Seem like the market is picking up and we will expecting for good year for 2010.

#11 Robertwood Avenue » Brother in law still not moved in on 01.10.10 at 4:50 pm

[...] It is expected that interest rates could be kept at the low rate of 0.5% for 2010.  You would have thought that because interest rates are low, then the rates for mortgages would be low.  But the greedy banks are just using the low interest rates as a way of making more money.  The high interest rates could put home buyers and property buyers off during the year.  During 2009 property prices were driven up by the lack of supply, but with the prices higher more people could decide to sell.  If this happens prices may dip during 2010, I think the best thing to do is watch the people work investing in property as it is their livelihood to know what is going on. [...]

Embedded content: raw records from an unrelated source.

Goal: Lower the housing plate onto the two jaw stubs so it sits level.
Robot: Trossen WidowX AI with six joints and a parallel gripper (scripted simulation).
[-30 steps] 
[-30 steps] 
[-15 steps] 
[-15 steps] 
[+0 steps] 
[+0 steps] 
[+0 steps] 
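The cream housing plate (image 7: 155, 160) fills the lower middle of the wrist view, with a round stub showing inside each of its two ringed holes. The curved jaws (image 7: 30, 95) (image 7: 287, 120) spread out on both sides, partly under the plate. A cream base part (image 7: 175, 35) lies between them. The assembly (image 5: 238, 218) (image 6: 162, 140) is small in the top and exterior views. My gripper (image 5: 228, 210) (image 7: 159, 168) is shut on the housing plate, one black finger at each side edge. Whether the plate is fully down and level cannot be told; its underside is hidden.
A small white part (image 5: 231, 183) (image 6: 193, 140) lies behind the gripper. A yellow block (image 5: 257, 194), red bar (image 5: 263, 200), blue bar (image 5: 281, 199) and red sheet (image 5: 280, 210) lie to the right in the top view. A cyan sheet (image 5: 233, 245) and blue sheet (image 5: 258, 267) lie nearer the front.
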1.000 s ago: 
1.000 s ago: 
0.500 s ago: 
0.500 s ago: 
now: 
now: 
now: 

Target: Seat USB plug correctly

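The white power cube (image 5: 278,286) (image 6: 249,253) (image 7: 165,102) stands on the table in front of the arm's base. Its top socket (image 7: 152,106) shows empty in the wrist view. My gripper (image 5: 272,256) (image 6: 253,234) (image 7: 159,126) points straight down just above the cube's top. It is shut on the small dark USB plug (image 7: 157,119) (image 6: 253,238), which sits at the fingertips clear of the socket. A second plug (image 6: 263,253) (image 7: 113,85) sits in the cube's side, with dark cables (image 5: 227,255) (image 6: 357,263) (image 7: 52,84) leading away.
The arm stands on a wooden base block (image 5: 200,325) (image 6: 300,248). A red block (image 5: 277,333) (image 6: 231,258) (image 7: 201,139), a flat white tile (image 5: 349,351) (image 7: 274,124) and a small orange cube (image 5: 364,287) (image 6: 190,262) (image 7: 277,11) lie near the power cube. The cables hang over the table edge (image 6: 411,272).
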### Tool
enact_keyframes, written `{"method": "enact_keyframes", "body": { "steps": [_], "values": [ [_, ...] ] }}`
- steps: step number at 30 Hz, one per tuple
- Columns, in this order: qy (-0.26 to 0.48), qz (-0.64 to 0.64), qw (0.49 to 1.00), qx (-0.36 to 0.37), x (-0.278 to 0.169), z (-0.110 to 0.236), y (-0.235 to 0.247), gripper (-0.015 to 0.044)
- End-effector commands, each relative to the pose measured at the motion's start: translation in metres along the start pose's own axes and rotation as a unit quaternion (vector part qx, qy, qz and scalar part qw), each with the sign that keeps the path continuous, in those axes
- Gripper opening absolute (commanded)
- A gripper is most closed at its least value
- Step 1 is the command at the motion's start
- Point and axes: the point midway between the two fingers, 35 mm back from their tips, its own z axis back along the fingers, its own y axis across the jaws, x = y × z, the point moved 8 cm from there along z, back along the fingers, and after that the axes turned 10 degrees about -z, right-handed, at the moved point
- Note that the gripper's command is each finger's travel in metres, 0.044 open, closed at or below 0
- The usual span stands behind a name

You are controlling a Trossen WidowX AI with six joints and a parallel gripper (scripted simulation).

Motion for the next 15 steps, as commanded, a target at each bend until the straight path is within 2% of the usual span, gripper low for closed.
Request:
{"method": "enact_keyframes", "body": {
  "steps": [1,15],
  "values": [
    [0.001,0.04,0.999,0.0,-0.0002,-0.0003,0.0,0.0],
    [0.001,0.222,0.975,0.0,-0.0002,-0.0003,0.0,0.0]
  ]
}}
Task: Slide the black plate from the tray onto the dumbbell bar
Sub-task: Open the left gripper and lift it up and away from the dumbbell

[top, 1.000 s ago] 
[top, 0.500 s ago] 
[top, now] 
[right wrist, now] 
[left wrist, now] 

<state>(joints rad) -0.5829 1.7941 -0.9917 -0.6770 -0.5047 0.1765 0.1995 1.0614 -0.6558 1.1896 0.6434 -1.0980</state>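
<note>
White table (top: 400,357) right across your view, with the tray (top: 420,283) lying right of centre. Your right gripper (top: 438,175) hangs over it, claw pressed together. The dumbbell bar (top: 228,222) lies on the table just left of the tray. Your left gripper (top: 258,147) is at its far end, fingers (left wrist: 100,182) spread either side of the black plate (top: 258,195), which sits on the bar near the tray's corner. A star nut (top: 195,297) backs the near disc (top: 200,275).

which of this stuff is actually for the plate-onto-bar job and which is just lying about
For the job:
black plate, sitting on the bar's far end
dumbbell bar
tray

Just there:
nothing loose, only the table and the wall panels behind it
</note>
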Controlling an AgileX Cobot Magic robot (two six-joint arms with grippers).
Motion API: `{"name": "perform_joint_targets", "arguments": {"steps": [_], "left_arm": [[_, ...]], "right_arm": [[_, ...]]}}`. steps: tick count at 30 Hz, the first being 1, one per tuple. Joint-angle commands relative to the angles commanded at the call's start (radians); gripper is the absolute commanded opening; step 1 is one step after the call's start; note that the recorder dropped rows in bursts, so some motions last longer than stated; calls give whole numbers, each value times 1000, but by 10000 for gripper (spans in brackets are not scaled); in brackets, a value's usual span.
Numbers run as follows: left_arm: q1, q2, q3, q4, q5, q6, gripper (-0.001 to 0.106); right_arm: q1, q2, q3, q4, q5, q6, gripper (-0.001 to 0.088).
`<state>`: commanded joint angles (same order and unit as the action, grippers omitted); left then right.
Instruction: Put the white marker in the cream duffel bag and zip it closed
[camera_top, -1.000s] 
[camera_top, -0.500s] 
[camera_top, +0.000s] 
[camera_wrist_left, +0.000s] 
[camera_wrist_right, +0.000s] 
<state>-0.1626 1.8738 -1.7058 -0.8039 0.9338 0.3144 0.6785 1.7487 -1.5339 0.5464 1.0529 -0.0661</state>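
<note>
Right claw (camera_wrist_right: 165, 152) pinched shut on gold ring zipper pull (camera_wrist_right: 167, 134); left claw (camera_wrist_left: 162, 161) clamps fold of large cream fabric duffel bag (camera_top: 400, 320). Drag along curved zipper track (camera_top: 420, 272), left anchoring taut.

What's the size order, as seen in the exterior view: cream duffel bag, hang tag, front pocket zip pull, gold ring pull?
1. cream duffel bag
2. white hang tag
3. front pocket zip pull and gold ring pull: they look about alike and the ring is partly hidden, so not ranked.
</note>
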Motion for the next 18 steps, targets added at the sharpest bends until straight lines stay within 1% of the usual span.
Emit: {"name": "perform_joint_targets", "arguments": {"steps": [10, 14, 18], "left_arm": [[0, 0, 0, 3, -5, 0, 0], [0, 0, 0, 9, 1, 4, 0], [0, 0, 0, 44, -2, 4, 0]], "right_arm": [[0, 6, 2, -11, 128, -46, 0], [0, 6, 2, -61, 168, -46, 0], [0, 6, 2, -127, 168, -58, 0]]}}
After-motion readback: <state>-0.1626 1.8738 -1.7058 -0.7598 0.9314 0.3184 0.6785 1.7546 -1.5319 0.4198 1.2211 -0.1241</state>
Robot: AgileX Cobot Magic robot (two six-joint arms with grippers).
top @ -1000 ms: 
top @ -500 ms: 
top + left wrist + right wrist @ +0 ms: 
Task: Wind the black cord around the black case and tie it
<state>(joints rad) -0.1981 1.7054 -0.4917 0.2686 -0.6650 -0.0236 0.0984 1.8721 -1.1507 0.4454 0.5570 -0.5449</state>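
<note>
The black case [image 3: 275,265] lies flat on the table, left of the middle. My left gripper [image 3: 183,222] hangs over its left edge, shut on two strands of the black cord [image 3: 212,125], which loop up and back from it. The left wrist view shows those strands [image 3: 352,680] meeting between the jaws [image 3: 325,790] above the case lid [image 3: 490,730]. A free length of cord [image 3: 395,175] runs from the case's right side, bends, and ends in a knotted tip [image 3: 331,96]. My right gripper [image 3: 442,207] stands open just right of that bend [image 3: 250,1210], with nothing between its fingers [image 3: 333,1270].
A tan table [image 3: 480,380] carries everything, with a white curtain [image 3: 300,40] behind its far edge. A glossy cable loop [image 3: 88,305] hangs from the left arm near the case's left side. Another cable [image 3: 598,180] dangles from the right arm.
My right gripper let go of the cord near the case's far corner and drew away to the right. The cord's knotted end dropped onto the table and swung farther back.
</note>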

#12 Internet News » Blog Archive » Brother in laws house on 01.10.10 at 4:51 pm

[...] It is expected that interest rates could be frozen at 0.5% for 2010. You would have thought that because interest rates are low, then the rates for mortgages would be low. But the greedy banks are just using the low interest rates as a way of making more money. The high interest rates could put home buyers & property buyers off during the year. During 2009 property prices were driven up by the lack of supply, but with the prices higher more people could decide to sell. If this happens prices may dip during 2010, I think the best thing to do is watch the people that invest in property as it is their livelihood to know what is going on. [...]

#13 brenda on 01.11.10 at 6:06 pm

quetions – I have no devt other than 2 car payments and a small equity loan – interest rate -adjustable @ 2.99% – question Should I take the 2 car loans@6.2%
and move over to the equity line. What preductiuons for sub prime rate in 2 years? or even 2010?
Any advice??

#14 Beatrice | Retail Letting on 01.26.10 at 7:14 am

Thanks for the interesting post, its great to see a break down like that, I have to say that we hear on the news how badly Europe was/has been effected by the recession, and it really is sad, all we can do is just hope that things start looking up this year and that the markets also start picking up.